Frances Hogan introduced the keynote speaker, Professor Mary Ann Glendon. Both Hogan and Glendon are founding members of Women Affirming Life.
Hogan recalled that she first met Glendon as a law student, when Glendon was the first female faculty member at Boston College Law School. Glendon was also the first woman to represent the Vatican and later served as the U.S. Ambassador to the Holy See. She is currently the Learned Hand Professor of Law at Harvard Law School. Last April, the University of Notre Dame's Center for Ethics and Culture awarded Glendon the Evangelium Vitae Medal for her work in affirming the dignity of human life.
The topic of Glendon's keynote was "The Pro-Life Movement: Yesterday, Today, and Tomorrow." She spoke of Women Affirming Life's inception in 1989 as a response to a "relentless" campaign to portray the pro-life movement as anti-women.
"A key part of that idea was to show the true face of the pro-life movement," Glendon said, noting that it "has always been predominantly composed of women."
She said the Women Affirming Life founders felt their beliefs and actions were confirmed when John Paul II published the encyclical "Evangelium Vitae" in 1995.
"Now, after almost 30 years, I think it's fair to say that Women Affirming Life is a very good example of what has given the prolife movement in this country its great staying power. It was built from the ground up by men and women from every walk of life offering what they could with what they had. And that's the secret, I believe, of the progress that the pro-life movement has made in the places where it counts most: in the hearts and minds of American men and women," Glendon said.

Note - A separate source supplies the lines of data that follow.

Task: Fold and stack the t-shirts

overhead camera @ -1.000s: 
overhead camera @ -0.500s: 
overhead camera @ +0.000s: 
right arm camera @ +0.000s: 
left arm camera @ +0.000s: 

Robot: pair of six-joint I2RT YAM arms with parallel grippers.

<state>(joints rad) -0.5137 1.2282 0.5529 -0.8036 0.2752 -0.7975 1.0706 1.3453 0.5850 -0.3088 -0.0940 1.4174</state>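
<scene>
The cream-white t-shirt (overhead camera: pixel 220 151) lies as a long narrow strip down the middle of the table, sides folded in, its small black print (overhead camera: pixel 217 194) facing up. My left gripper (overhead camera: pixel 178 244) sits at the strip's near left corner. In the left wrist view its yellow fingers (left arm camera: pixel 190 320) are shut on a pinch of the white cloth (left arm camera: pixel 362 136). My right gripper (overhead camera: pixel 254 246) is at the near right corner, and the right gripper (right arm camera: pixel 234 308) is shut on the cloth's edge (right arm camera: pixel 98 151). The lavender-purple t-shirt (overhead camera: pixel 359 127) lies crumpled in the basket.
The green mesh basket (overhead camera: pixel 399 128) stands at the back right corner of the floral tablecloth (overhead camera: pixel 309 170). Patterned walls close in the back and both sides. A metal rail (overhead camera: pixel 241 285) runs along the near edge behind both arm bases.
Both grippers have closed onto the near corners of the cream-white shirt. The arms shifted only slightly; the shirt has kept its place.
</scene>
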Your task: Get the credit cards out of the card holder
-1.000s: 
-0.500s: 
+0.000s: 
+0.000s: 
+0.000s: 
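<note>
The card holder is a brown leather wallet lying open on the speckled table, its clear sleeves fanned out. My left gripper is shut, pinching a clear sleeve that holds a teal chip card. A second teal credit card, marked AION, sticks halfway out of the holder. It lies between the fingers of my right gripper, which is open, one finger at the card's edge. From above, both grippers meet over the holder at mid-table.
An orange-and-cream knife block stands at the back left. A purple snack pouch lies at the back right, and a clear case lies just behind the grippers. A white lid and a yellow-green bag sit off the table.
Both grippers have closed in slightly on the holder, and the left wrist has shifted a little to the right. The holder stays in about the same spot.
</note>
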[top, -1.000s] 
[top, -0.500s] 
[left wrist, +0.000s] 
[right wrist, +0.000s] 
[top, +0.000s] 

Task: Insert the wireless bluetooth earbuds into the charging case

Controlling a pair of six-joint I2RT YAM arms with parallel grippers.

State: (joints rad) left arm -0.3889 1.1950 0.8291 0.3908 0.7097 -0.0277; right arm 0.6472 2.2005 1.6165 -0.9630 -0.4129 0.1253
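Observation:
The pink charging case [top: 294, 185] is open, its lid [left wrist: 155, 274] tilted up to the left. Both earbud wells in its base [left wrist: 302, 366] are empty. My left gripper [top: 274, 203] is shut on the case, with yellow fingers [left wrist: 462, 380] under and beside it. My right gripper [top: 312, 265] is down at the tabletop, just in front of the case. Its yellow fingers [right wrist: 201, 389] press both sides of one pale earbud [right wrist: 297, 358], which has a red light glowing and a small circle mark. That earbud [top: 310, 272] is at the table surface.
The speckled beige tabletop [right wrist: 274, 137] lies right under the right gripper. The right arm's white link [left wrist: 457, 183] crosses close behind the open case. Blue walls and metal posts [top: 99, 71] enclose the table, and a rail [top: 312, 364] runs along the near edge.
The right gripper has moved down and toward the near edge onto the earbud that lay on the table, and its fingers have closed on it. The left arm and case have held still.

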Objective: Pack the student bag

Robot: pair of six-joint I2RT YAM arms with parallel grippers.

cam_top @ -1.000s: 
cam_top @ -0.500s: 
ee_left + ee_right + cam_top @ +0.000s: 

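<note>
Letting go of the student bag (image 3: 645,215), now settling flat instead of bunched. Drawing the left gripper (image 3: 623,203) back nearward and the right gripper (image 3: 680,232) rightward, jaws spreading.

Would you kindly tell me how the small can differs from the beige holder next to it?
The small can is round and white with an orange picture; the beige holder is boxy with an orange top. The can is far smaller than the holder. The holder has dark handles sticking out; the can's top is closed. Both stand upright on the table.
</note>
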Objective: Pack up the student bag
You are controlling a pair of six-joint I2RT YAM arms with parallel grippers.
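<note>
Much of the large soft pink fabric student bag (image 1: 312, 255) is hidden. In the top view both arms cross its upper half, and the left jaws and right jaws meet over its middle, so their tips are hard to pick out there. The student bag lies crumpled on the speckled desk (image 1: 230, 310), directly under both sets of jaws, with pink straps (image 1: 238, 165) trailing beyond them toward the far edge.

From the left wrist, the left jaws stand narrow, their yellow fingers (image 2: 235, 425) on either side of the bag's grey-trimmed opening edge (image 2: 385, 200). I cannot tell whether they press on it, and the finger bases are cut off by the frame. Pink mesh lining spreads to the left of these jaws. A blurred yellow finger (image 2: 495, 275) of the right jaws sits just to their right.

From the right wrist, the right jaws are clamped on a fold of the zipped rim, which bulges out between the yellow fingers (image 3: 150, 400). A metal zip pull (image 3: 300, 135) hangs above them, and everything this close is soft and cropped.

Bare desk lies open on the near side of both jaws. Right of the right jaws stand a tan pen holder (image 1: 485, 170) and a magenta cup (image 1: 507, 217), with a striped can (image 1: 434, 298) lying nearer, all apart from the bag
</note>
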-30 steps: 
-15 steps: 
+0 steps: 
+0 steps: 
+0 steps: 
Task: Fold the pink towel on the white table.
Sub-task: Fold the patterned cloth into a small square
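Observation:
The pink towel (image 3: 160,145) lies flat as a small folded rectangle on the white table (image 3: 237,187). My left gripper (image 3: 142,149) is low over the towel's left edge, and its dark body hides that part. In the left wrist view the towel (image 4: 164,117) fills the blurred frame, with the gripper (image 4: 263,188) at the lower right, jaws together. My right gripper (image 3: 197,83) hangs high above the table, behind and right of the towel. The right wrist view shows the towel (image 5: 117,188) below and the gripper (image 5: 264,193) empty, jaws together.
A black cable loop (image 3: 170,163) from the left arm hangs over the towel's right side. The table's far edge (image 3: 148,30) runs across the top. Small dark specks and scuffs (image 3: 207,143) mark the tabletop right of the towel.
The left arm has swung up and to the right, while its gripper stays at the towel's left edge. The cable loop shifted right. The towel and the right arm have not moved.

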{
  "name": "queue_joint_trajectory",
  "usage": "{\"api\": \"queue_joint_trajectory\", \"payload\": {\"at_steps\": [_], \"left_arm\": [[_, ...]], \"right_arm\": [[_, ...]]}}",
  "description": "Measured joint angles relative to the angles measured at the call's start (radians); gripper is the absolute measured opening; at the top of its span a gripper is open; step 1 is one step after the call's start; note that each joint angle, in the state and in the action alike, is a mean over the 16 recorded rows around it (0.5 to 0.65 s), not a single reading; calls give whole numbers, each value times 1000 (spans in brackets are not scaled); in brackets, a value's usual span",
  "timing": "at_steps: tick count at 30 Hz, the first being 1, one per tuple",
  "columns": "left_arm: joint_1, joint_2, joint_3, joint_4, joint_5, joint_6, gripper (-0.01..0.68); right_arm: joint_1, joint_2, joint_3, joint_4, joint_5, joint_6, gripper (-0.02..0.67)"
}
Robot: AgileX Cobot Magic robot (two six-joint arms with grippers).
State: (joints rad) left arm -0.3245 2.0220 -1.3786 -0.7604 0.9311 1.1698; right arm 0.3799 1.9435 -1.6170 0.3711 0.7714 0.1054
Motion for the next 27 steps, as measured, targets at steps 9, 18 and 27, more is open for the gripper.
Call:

She said the pro-life movement has seen achievements, such as a decline in abortion over the last 30 years. On the other hand, new challenges have emerged, such as gene-editing technology and an increase in the practice of euthanasia.
Glendon spoke at length about recent and ongoing legal attacks on religious foster care and adoption agencies. There are over 400,000 children in the United States' foster care system, she said.
"You would think, under these circumstances, that the last thing cities and states would ever want to do is to close down longtime, successful foster care arrangements. Yet that is precisely what has happened," she said, pointing to states where religious adoption and foster care agencies have shut down rather than obey state laws that would force them to place children with unmarried or same-sex couples.
"Thousands of at-risk children have been needlessly deprived of the chance of a safe and loving home, solely because those governments would not tolerate diversity, which is otherwise their favorite word, among service providers," Glendon said.
This can happen, she said, because "when finding a home for children in need comes in conflict with identity politics, ideology has won out in all too many places. I hasten to add that this is not just a Catholic issue. This has had an enormous impact on all religious agencies nationwide."
She cited the United States' "tradition of granting reasonable accommodations for the sake of protecting religious freedom," going back to George Washington allowing Quakers not to enlist in the army.
"What is at stake here is not only the welfare of children, but religious freedom," Glendon said.
"All this is by way of saying that there will be no shortage of work in the future for a movement that is 'pro-woman, pro-child, pro-life, and pro-poor,'" Glendon said.